- [PROBLEM DETAILS]: Every line below should be given again without alteration.
*** Opening of SUPPLIED DATA ***
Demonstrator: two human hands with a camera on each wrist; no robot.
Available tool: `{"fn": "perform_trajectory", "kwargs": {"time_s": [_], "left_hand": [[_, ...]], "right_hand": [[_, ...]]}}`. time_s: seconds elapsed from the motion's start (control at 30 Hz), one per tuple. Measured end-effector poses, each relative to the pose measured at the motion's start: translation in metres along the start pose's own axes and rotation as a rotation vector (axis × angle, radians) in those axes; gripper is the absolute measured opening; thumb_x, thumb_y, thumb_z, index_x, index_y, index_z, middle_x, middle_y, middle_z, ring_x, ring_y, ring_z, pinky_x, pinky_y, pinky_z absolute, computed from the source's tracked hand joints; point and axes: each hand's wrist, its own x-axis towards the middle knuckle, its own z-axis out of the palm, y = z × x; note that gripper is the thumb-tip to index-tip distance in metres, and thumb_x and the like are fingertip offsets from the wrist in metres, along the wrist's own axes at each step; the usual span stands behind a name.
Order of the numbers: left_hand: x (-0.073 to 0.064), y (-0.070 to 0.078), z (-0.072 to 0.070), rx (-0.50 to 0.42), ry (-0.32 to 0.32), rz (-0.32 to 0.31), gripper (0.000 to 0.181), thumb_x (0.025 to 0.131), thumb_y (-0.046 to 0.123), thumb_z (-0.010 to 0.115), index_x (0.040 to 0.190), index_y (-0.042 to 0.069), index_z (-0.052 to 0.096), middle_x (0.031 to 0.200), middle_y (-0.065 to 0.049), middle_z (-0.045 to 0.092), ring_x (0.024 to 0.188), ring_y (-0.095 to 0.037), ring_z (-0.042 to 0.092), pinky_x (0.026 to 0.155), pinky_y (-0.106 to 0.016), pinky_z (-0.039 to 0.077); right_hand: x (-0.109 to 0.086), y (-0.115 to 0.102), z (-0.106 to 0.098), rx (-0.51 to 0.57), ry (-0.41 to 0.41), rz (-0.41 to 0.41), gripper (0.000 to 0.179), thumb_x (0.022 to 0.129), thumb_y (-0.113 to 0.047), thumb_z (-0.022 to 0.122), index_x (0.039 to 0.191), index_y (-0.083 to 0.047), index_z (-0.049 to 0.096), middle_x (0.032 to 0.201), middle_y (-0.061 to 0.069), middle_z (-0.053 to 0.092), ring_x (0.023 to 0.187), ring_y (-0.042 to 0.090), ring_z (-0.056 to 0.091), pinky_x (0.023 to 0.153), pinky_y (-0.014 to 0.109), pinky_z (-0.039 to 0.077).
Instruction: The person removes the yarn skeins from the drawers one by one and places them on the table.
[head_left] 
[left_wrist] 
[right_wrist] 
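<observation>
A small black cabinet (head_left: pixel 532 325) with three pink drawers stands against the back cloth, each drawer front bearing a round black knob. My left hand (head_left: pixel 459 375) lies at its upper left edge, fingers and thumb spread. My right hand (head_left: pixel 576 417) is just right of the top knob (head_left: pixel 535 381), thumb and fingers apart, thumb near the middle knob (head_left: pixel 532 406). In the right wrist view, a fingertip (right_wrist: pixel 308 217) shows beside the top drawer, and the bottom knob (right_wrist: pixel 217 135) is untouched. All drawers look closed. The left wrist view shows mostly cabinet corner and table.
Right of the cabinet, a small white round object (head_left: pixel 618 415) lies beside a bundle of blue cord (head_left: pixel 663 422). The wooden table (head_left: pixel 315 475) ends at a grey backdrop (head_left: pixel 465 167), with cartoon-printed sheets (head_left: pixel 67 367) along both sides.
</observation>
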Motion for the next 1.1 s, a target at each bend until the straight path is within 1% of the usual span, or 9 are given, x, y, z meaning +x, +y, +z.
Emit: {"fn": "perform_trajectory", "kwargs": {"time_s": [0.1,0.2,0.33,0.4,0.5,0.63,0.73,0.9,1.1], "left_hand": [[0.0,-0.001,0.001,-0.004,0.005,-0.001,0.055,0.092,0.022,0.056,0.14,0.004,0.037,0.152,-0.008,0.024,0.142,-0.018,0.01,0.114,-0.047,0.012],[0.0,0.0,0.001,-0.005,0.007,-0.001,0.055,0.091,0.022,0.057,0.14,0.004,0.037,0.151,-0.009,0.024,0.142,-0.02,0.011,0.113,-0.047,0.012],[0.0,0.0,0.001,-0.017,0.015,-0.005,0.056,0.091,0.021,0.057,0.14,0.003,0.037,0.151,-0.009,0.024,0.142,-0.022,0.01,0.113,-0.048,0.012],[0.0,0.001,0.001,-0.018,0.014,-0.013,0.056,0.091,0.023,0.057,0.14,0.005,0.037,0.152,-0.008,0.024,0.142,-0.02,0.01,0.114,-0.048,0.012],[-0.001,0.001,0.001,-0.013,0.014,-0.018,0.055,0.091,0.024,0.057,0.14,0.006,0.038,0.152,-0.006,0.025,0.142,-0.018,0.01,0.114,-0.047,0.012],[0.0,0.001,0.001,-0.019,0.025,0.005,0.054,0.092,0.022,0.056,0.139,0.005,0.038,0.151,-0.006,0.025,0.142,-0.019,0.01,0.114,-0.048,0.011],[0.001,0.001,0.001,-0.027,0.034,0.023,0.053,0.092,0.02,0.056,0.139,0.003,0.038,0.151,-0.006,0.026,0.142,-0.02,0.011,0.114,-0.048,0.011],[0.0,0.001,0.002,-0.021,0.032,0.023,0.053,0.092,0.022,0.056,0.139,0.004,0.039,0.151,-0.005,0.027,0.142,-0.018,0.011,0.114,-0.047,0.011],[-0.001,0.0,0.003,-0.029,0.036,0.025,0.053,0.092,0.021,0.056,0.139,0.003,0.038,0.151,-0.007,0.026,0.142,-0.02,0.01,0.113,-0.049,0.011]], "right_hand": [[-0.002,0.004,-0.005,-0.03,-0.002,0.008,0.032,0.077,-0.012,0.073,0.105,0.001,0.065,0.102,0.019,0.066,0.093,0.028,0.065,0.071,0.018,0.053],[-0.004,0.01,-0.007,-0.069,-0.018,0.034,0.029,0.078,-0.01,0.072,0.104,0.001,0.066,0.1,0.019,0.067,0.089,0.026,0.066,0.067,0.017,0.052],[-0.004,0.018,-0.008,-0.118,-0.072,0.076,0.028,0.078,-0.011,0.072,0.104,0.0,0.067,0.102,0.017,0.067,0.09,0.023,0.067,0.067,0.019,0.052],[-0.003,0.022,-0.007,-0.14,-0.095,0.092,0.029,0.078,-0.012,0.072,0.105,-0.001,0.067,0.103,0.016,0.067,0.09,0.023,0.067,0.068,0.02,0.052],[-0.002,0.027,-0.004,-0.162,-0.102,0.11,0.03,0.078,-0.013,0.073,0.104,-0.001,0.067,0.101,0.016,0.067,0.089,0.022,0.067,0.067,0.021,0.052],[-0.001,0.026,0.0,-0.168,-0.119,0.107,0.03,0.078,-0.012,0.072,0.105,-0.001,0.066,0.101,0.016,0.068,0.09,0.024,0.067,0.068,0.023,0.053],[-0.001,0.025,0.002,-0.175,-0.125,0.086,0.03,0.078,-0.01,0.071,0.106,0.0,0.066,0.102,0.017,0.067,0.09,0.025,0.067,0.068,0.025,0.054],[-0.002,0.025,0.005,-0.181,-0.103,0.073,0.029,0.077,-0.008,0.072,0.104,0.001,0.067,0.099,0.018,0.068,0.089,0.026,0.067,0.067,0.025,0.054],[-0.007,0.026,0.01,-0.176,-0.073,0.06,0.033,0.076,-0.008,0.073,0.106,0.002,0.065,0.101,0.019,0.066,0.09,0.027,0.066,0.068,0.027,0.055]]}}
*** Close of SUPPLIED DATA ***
- [RESPONSE FOR THIS EXERCISE]:
Demonstrator: two human hands with a camera on each wrist; no robot.
Available tool: `{"fn": "perform_trajectory", "kwargs": {"time_s": [_], "left_hand": [[_, ...]], "right_hand": [[_, ...]]}}`. time_s: seconds elapsed from the motion's start (control at 30 Hz), one per tuple. Measured end-effector poses, each relative to the pose measured at the motion's start: translation in metres along the start pose's own axes and rotation as a rotation vector (axis × angle, radians) in those axes; gripper is the absolute measured opening; thumb_x, thumb_y, thumb_z, index_x, index_y, index_z, middle_x, middle_y, middle_z, ring_x, ring_y, ring_z, pinky_x, pinky_y, pinky_z absolute, computed from the source's tracked hand joints; point and axes: each hand's wrist, its own x-axis towards the middle knuckle, its own z-axis out of the palm, y = z × x; note that gripper is the thumb-tip to index-tip distance in metres, and thumb_x and the like are fingertip offsets from the wrist in metres, along the wrist's own axes at each step; the usual span stands behind a name.
Order of the numbers: left_hand: x (-0.073 to 0.064), y (-0.070 to 0.078), z (-0.072 to 0.070), rx (-0.50 to 0.42), ry (-0.32 to 0.32), rz (-0.32 to 0.31), gripper (0.000 to 0.181), thumb_x (0.025 to 0.131), thumb_y (-0.046 to 0.123), thumb_z (-0.010 to 0.115), index_x (0.040 to 0.190), index_y (-0.042 to 0.069), index_z (-0.052 to 0.096), middle_x (0.031 to 0.200), middle_y (-0.065 to 0.049), middle_z (-0.045 to 0.092), ring_x (0.024 to 0.188), ring_y (-0.095 to 0.037), ring_z (-0.042 to 0.092), pinky_x (0.026 to 0.155), pinky_y (-0.106 to 0.016), pinky_z (-0.039 to 0.077); right_hand: x (-0.109 to 0.086), y (-0.115 to 0.102), z (-0.106 to 0.098), rx (-0.51 to 0.57), ry (-0.41 to 0.41), rz (-0.41 to 0.41), gripper (0.000 to 0.179), thumb_x (0.022 to 0.129), thumb_y (-0.113 to 0.047), thumb_z (-0.022 to 0.122), index_x (0.039 to 0.191), index_y (-0.083 to 0.047), index_z (-0.049 to 0.096), middle_x (0.032 to 0.201), middle_y (-0.061 to 0.069), middle_z (-0.053 to 0.092), ring_x (0.023 to 0.187), ring_y (-0.042 to 0.090), ring_z (-0.056 to 0.091), pinky_x (0.023 to 0.153), pinky_y (-0.014 to 0.109), pinky_z (-0.039 to 0.077).
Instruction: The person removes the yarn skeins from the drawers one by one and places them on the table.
[head_left] 
[left_wrist] 
[right_wrist] 
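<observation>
A small black cabinet (head_left: pixel 532 325) with three pink drawers stands against the back cloth, each drawer front bearing a round black knob. My left hand (head_left: pixel 459 375) lies at its upper left edge, fingers and thumb spread. My right hand (head_left: pixel 576 417) is just right of the top knob (head_left: pixel 535 381), thumb and fingers apart, thumb near the middle knob (head_left: pixel 532 406). In the right wrist view, a fingertip (right_wrist: pixel 308 217) shows beside the top drawer, and the bottom knob (right_wrist: pixel 217 135) is untouched. All drawers look closed. The left wrist view shows mostly cabinet corner and table.
Right of the cabinet, a small white round object (head_left: pixel 618 415) lies beside a bundle of blue cord (head_left: pixel 663 422). The wooden table (head_left: pixel 315 475) ends at a grey backdrop (head_left: pixel 465 167), with cartoon-printed sheets (head_left: pixel 67 367) along both sides.
</observation>
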Motion for the next 1.1 s, a target at each bend until the straight path is within 1% of the usual span, or 9 are given, x, y, z meaning +x, +y, +z.
Emit: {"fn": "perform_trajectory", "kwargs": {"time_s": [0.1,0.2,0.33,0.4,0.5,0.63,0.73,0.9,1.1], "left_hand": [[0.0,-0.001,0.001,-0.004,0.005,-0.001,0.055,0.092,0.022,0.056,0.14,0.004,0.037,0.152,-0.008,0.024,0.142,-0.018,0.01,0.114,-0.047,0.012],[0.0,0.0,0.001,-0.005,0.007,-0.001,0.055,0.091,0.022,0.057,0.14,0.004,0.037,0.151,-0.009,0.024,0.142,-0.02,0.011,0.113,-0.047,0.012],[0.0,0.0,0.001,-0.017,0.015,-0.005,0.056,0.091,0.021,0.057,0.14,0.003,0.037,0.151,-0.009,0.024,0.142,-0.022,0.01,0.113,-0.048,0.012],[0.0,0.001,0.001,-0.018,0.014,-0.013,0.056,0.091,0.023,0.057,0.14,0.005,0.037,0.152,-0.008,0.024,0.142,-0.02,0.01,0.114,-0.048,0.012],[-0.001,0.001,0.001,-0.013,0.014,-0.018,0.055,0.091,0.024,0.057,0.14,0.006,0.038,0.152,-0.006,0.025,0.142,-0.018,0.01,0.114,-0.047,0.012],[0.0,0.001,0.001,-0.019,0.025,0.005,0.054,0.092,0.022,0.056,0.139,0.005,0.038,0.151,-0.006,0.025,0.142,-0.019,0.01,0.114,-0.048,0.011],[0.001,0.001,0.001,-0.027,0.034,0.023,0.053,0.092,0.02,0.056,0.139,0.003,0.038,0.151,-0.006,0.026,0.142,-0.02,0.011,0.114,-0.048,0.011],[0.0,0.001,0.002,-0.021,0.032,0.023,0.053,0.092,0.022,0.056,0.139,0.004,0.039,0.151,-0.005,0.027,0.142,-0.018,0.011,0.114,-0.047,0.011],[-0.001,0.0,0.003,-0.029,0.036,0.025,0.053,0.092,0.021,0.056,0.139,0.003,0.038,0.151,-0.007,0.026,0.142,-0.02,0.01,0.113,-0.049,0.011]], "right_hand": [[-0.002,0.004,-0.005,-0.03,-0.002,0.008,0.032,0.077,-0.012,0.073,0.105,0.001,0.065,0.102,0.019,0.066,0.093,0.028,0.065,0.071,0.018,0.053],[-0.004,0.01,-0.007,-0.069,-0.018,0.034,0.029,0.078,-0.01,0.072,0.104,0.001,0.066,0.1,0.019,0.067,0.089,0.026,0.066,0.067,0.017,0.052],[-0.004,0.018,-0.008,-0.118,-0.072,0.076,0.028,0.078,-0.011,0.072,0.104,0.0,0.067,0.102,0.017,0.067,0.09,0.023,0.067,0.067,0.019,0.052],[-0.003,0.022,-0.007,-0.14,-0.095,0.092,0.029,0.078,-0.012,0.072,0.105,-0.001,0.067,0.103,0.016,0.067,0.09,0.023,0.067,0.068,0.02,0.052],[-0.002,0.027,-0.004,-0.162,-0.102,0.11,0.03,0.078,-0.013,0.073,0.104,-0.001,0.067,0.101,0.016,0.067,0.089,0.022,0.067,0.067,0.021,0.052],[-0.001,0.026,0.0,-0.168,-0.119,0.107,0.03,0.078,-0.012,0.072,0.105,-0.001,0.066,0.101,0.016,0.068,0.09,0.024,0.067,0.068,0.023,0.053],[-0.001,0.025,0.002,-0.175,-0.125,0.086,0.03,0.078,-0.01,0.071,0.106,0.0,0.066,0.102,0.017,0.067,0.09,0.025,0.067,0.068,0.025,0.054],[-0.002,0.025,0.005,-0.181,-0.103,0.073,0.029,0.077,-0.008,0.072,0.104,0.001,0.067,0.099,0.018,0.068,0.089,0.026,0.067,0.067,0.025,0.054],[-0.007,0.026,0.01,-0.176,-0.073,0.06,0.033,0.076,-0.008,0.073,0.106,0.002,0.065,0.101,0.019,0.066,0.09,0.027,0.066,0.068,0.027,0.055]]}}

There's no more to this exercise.